## [EXERCISE REQUIREMENTS]
Return the listing in full and exactly, but without a single picture.

* * * * * * * * *

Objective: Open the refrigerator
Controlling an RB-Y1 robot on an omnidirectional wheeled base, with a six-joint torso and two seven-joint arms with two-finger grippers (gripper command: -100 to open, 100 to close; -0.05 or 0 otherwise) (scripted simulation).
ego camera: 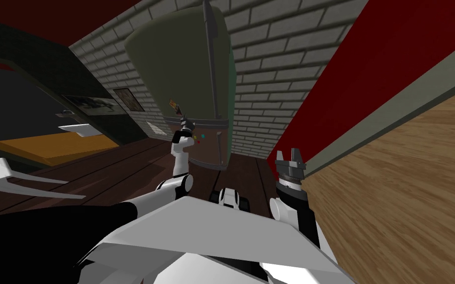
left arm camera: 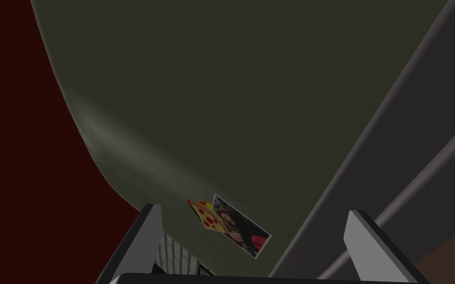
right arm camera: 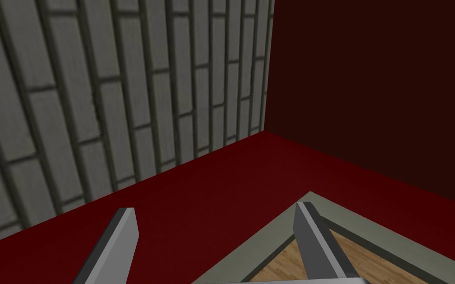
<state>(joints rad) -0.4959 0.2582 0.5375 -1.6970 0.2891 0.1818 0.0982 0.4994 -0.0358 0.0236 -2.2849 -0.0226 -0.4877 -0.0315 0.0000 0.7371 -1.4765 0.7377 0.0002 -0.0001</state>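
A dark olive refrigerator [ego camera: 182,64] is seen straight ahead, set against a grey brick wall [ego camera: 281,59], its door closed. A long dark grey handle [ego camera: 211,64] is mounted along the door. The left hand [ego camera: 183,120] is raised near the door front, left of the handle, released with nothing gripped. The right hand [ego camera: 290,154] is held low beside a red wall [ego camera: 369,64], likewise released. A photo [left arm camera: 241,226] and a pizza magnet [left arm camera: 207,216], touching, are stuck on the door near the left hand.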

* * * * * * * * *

## [FINISHED TASK]
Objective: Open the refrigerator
Controlling an RB-Y1 robot on an omnidirectional wheeled base, with a six-joint torso and two seven-joint arms with two-finger grippers (gripper command: -100 to open, 100 to close; -0.05 or 0 otherwise) (scripted simulation).
ego camera: 
left arm camera: 
right arm camera: 
<state>(joints rad) -0.4959 0.2582 0.5375 -1.6970 0.2891 0.1818 0.0982 0.4994 -0.0358 0.0236 -2.2849 -0.0226 -0.4877 -0.0315 0.0000 0.7371 -1.4765 0.7377 0.0002 -0.0001</state>
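A dark olive refrigerator [ego camera: 182,64] is seen straight ahead, set against a grey brick wall [ego camera: 281,59], its door closed. A long dark grey handle [ego camera: 211,64] is mounted along the door. The left hand [ego camera: 183,120] is raised near the door front, left of the handle, released with nothing gripped. The right hand [ego camera: 290,154] is held low beside a red wall [ego camera: 369,64], likewise released. A photo [left arm camera: 241,226] and a pizza magnet [left arm camera: 207,216], touching, are stuck on the door near the left hand.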

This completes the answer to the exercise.